1.7 “Trade Credit Account” means a Trade Account where, subject to prior application by the Buyer and subsequent approval by the Seller, the Seller extends a line of Credit to the Buyer
1.8 “Credit Limit” applies to a Trade Credit Account only, and is the maximum aggregated total monetary value of goods that can be supplied by the Seller to the Buyer without prepayment before dispatch over a pre-agreed periodicity, whether by single or multiple orders.
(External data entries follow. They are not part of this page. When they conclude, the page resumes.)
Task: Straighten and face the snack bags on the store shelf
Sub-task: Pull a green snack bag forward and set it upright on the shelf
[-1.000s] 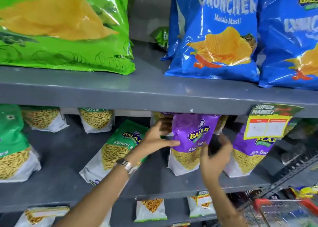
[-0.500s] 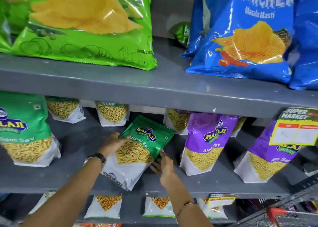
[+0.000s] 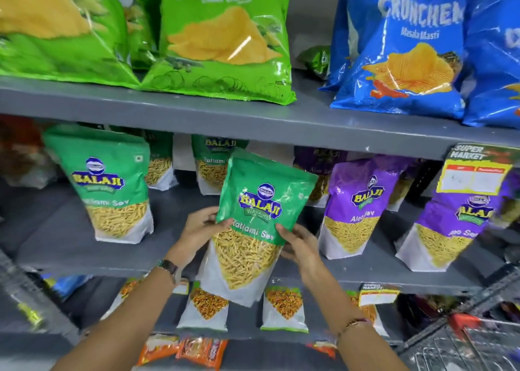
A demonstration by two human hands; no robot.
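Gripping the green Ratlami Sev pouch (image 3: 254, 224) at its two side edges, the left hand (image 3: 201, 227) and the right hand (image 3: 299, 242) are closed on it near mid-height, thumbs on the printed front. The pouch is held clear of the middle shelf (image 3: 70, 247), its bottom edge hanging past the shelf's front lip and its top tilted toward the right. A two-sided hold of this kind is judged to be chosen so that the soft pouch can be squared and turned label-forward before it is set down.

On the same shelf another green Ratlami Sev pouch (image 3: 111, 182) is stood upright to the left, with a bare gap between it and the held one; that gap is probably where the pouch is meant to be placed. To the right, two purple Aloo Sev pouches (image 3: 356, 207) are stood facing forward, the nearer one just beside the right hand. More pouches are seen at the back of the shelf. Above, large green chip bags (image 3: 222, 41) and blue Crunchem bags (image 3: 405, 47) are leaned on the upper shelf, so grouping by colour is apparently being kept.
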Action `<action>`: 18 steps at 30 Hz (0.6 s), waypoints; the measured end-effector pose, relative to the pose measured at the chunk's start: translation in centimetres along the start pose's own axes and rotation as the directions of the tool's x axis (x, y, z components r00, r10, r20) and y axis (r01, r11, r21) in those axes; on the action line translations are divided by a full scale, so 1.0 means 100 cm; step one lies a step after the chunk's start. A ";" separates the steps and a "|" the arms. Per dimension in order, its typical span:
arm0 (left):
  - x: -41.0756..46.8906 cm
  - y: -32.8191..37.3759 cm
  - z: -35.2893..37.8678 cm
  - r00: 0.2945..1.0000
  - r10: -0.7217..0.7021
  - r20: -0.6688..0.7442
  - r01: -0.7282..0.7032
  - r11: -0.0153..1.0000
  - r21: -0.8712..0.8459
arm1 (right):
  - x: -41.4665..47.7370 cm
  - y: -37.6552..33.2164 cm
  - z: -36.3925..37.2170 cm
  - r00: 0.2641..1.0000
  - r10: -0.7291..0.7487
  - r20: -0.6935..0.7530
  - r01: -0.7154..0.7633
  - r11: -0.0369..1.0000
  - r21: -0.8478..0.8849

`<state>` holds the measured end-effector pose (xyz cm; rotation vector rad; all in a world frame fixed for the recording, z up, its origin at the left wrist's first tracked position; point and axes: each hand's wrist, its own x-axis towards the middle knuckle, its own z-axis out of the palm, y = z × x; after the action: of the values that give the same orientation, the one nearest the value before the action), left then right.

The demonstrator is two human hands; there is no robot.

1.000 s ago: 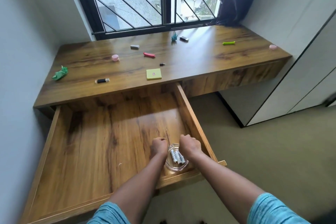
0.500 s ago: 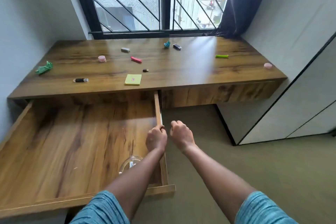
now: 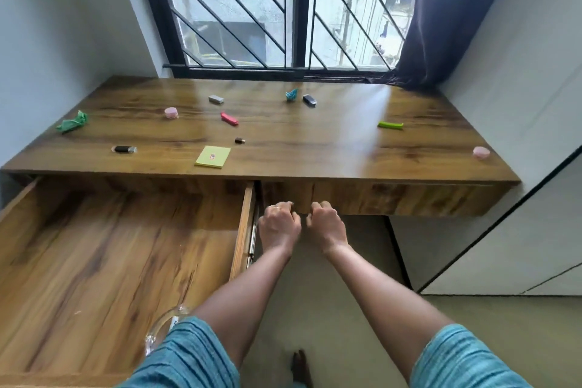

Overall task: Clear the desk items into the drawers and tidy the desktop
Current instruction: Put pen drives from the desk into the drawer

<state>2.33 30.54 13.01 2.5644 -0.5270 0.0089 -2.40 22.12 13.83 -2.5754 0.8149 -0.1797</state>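
The wooden desk [image 3: 315,148] holds scattered small items: a yellow sticky-note pad [image 3: 212,157], a black USB stick [image 3: 124,149], crumpled green paper [image 3: 73,123], a red clip [image 3: 229,119], a green clip [image 3: 390,125] and two pink round pieces [image 3: 171,112] [image 3: 481,152]. The left drawer [image 3: 110,261] stands pulled out; a glass bowl [image 3: 163,327] lies in its near right corner, partly hidden by my sleeve. My left hand [image 3: 278,224] and right hand [image 3: 326,225] are curled side by side at the lower edge of the closed right drawer front [image 3: 393,198], holding no item.
Also on the desk are a grey eraser [image 3: 216,99], a teal paper scrap [image 3: 292,94], a dark USB stick [image 3: 309,100] and a tiny dark cap [image 3: 240,140]. A white wardrobe [image 3: 504,230] stands to the right, a barred window and dark curtain [image 3: 441,25] behind.
Both hands let go of the glass bowl in the left drawer and moved up and right to the closed right drawer front. My view shifted right too.
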 end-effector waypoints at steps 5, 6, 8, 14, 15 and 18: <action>0.076 0.026 0.005 0.997 -0.047 -0.062 0.045 0.999 -0.022 | 0.077 0.003 -0.018 0.999 -0.044 -0.027 0.042 0.998 -0.039; 0.091 0.030 0.006 0.996 -0.054 -0.066 0.053 0.998 -0.021 | 0.091 0.002 -0.020 0.998 -0.049 -0.031 0.048 0.998 -0.039; 0.123 0.037 0.011 0.995 -0.079 -0.067 0.077 0.996 -0.035 | 0.124 0.001 -0.024 0.997 -0.067 -0.039 0.066 0.997 -0.037; 0.204 0.046 0.022 0.987 -0.144 -0.076 0.139 0.988 -0.060 | 0.215 -0.003 -0.028 0.996 -0.091 -0.017 0.090 0.995 -0.037; 0.216 0.048 0.024 0.984 -0.164 -0.073 0.159 0.985 -0.060 | 0.230 -0.001 -0.028 0.996 -0.088 -0.020 0.088 0.996 -0.035; 0.242 0.053 0.029 0.978 -0.201 -0.060 0.198 0.979 -0.053 | 0.271 0.004 -0.029 0.997 -0.067 -0.023 0.066 0.997 -0.035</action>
<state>22.48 16.07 15.71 2.5496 -0.2405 0.0093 18.88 5.24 16.06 -2.6393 0.7473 -0.2195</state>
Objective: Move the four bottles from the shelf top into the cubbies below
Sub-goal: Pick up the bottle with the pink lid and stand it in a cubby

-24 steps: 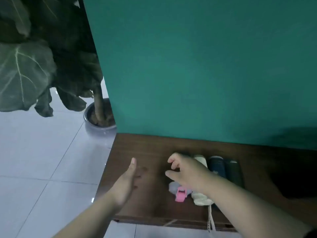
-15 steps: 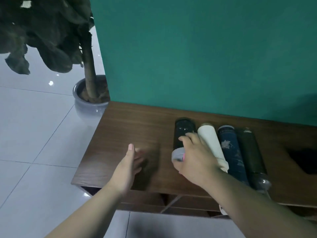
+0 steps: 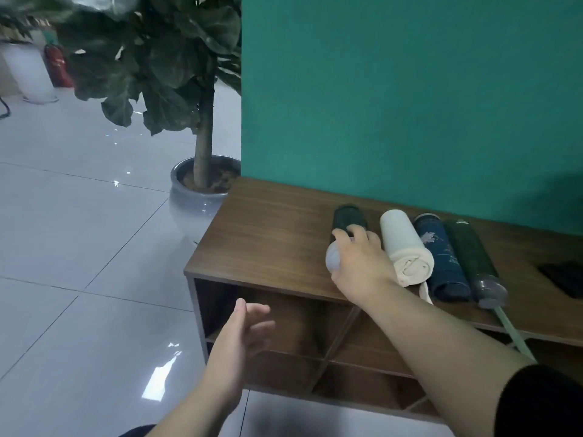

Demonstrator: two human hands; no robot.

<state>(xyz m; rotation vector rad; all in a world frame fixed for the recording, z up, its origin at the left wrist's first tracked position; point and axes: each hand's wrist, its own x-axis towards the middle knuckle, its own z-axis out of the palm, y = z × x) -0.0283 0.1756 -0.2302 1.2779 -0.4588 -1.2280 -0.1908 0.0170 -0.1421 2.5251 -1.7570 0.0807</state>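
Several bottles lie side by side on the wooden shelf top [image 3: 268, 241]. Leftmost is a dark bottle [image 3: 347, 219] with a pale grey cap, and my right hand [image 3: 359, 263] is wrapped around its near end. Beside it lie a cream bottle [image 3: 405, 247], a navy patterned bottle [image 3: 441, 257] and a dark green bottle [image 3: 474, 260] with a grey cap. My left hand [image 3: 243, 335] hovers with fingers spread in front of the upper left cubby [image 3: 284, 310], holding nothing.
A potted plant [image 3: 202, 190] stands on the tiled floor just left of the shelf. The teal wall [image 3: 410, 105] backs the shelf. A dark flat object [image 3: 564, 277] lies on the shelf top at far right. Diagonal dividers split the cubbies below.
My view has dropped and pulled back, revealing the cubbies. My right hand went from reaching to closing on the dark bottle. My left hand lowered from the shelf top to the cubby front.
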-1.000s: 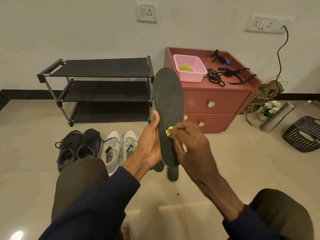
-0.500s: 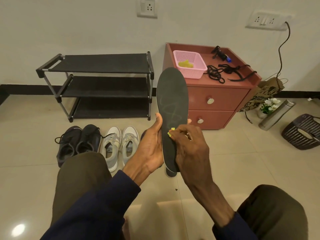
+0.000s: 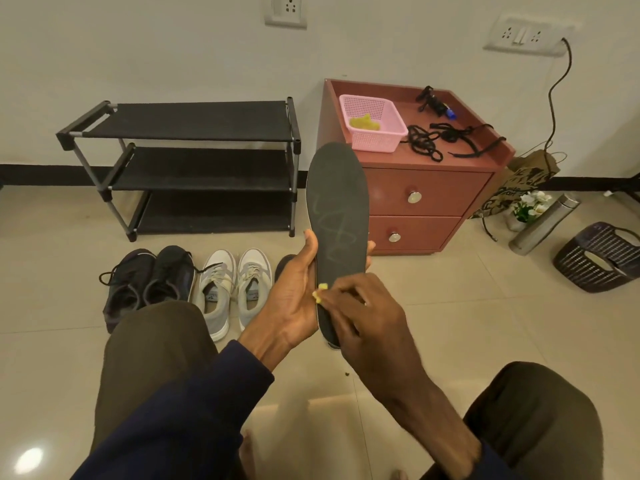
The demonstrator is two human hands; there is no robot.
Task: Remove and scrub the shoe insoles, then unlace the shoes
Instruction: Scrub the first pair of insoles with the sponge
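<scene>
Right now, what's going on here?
A seated person holds a dark insole upright in the left hand and presses a small yellow scrubber to its lower part with the right hand. Black shoes and white shoes sit on the floor, laced. Loose black laces lie on the cabinet.

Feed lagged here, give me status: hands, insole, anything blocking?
Left hand grips dark insole upright. Right hand pinches yellow scrubber against its lower part. Nothing between hands and insole.

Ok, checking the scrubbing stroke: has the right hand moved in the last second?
Yes. The right hand, pinching a yellow pad, has slid down the insole, dropping further below the red cabinet's lower drawer knob.
</scene>
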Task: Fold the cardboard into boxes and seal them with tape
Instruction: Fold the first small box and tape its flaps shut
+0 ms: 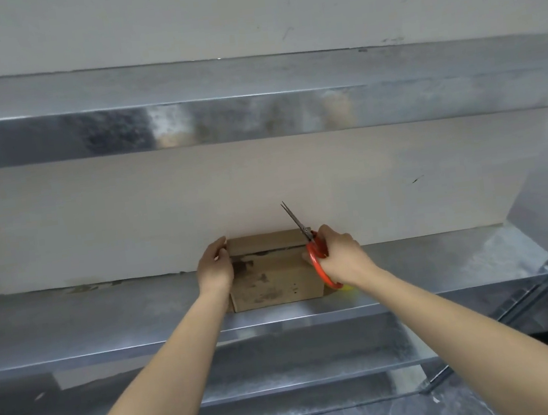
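We face a metal shelf (106,310) set against a pale wall, with more shelves above and below it. On it, pushed back so that it touches the wall, sits the cardboard box (274,276), already folded into shape, its brown top stained with dark marks and crossed by a flap seam near the far edge. We cannot tell whether tape covers that seam.

Our hands are apart, one at each end of the box. The left hand (214,269) lies against the left end, fingers mostly straight, steadying rather than clasping. The right hand (341,257) is wrapped around the red handles of the scissors (304,229), whose blades are nearly together and point up and away over the box's right far corner. A small yellow thing (349,288) peeks out under that wrist; we cannot tell what it is.

We judge the box light and hollow, stiff along its edges and corners but soft across the flaps, which would cave under a hard press. It should slide easily on the smooth metal, so we would hold it by two opposite side walls, low and near the corners.
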`<state>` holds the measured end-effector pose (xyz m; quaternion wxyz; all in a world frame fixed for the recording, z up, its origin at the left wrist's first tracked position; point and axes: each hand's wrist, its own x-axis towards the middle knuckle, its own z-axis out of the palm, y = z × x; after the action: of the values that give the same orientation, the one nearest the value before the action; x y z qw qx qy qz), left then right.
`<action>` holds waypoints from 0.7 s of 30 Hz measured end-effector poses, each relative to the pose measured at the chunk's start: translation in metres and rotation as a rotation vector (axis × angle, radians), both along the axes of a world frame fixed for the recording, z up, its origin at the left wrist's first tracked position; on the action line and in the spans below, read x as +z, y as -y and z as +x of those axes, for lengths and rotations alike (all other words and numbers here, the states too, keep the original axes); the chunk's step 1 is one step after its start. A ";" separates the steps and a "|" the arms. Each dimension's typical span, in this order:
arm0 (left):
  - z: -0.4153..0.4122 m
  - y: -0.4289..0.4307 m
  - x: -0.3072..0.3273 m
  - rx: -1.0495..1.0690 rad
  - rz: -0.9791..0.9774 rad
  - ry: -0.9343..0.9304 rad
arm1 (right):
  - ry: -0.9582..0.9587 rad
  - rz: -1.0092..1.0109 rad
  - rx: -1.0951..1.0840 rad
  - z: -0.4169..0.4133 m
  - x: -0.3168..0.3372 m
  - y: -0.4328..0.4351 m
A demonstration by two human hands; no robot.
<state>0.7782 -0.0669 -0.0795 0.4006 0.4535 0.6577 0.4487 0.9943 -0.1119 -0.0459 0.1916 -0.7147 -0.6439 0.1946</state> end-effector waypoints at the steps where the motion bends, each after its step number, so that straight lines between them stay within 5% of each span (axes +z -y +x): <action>1: 0.000 -0.001 -0.002 0.013 -0.032 0.077 | 0.014 -0.003 0.011 0.000 0.000 0.000; 7: 0.000 -0.005 -0.005 0.006 -0.221 0.341 | 0.100 0.023 0.057 -0.003 0.000 0.001; 12: -0.006 -0.011 0.002 -0.063 -0.329 0.286 | 0.088 -0.030 0.081 -0.001 0.002 -0.004; 14: -0.008 -0.010 0.004 -0.023 -0.249 0.132 | 0.017 -0.050 0.069 0.002 0.005 -0.005; 18: -0.002 -0.006 0.023 0.019 0.123 -0.489 | -0.117 0.024 -0.033 0.017 0.016 -0.005; 21: 0.022 -0.006 0.041 -0.161 0.421 -0.615 | -0.089 0.048 -0.131 0.042 0.021 0.000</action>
<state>0.8000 -0.0608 -0.0380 0.1166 0.6894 0.6029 0.3842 1.0364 -0.1120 -0.0249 0.2494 -0.7414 -0.5909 0.1975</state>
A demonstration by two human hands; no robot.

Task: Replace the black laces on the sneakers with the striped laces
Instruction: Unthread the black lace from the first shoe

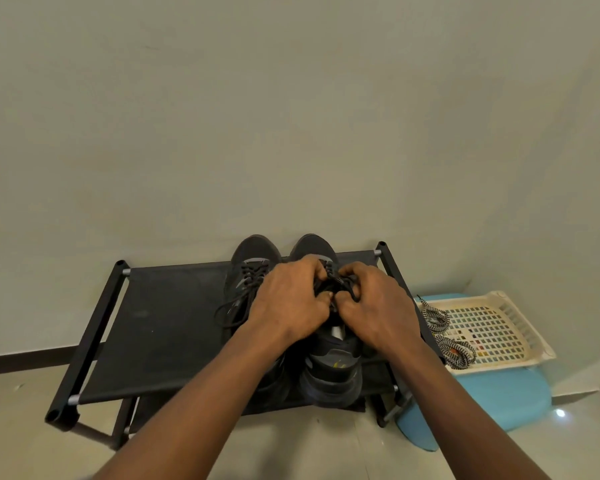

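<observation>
Hands at frame centre: my left hand (pixel 288 299) and right hand (pixel 378 306) curled, pinching the black laces (pixel 340 281) of the right-hand sneaker (pixel 329 372), whose long axis ran up-frame; striped laces (pixel 456 351) lay at right, nearer my right hand.

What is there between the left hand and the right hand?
Head view: black laces of one sneaker; left hand and right hand both grip them.

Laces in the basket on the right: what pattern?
Black-and-white stripes on the laces, lying in the cream basket; head view shows them best.
</observation>
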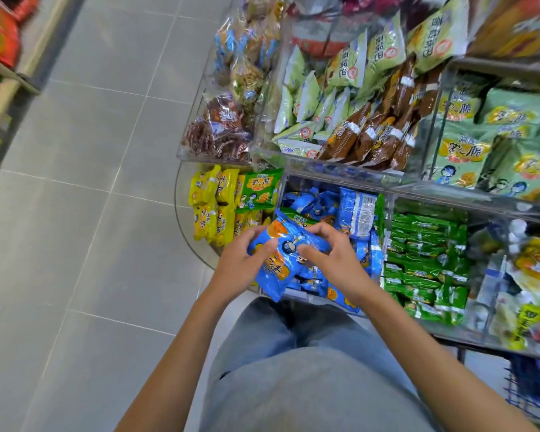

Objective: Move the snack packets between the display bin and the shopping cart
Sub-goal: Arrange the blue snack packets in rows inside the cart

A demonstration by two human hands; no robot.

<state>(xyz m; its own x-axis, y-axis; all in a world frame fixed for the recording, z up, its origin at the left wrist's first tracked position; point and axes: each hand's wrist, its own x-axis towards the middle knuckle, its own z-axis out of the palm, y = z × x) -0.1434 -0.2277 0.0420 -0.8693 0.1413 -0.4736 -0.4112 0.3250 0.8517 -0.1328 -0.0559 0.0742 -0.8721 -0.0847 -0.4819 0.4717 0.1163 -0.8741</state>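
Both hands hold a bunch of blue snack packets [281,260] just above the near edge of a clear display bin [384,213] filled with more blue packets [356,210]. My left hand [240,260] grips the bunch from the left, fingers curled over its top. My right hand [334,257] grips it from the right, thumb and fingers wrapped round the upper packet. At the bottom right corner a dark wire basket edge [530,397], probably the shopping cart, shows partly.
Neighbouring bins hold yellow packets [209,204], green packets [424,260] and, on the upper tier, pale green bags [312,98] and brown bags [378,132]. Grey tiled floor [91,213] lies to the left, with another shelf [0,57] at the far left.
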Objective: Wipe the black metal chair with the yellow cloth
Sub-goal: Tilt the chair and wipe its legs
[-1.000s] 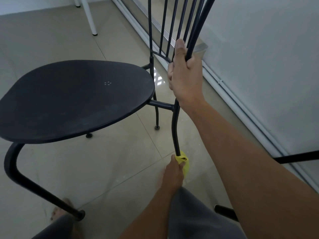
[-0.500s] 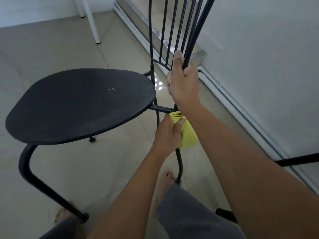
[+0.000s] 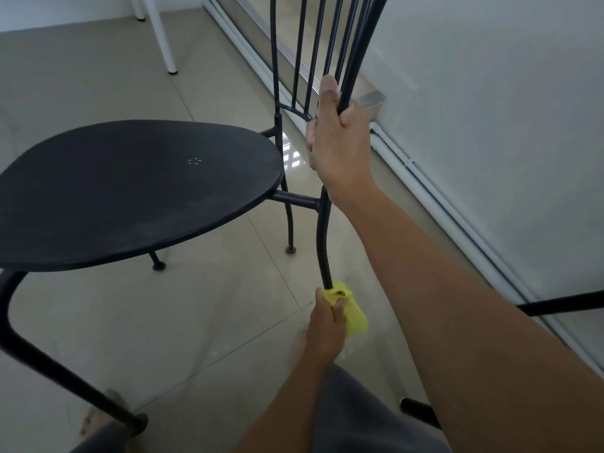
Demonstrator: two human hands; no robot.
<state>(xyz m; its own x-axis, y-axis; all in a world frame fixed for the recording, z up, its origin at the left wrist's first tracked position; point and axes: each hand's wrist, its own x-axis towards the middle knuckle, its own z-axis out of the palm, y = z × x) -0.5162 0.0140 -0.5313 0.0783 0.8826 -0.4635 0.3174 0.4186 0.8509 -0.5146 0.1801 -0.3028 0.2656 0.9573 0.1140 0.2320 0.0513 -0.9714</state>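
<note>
At the lower end of the chair's near back leg (image 3: 322,253): left grip (image 3: 327,325), fingers curled round a folded yellow ribbed cloth (image 3: 354,317). The cloth is wrapped about the thin black tube and held against it, and a loose end hangs just right of the knuckles. The foot of this leg is hidden behind the hand.

Higher on the same upright, above the seat joint: right grip (image 3: 341,148), clenched round the outer black rod of the backrest, thumb laid straight up along the rod, forearm entering from the lower right.

Black metal chair (image 3: 137,191): rounded flat seat, matt, faintly dusty, with a small ring of holes near its centre. Backrest of slender vertical rods (image 3: 307,44). Short crossbar (image 3: 294,199) joins the seat to the held upright. Far back leg (image 3: 289,230) ends in a small round foot on the floor. Thick curved front leg (image 3: 49,361) at lower left.

Glossy beige tiled floor (image 3: 228,322): bright reflection behind the seat.

Grey shorts (image 3: 359,413) and a bare foot (image 3: 98,420) at the bottom edge.

White tubular furniture leg (image 3: 163,37), upper left, well apart from the chair.

Pale wall (image 3: 490,93) at right, with a white rail (image 3: 441,197) along its base.

Second black bar (image 3: 562,305) at the right edge, its owner not identifiable.
</note>
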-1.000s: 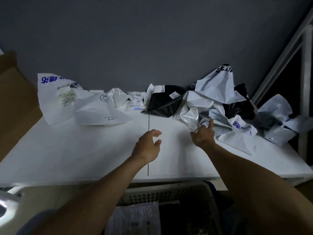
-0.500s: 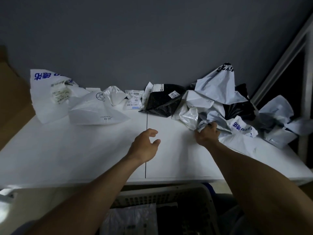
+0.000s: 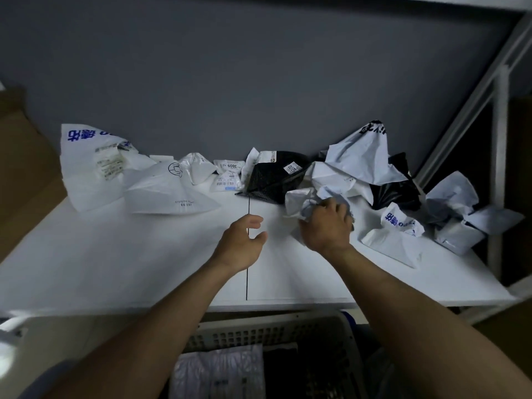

2.1 These Terms and Conditions shall apply to all contracts for the sale of Goods by the Seller to the Buyer to the exclusion of all other terms and conditions referred to, offered or relied on by the Buyer whether in negotiation or at any stage in the dealings between the parties, including any standard or printed terms tendered by the Buyer, unless the Buyer specifically states in writing, separately from such terms, that it wishes such terms to apply and this has been acknowledged and agreed by the Seller in writing.
2.2 Placement of an Order by any means of communication, eg in writing by email or post, using supplied order self-selection tools provided on the Seller’s website, verbally by telephone or during person-to-person meeting, acceptance of sales order confirmation or pro forma invoice of the Goods, shall be deemed conclusive evidence of the Buyer’s acceptance of these Terms and Conditions.
2.3 The Seller reserves the right to amend these Terms and Conditions from time to time and will make every effort to notify previous Buyers of the changes, subject to the Buyer maintaining up-to-date contact information in their Trade Account.
3.1 Any description given or applied to the Goods is given by way of identification only and the use of such description shall not constitute a sale by description. For the avoidance of doubt, the Buyer hereby affirms that it does not in any way rely on any description when entering into the contract.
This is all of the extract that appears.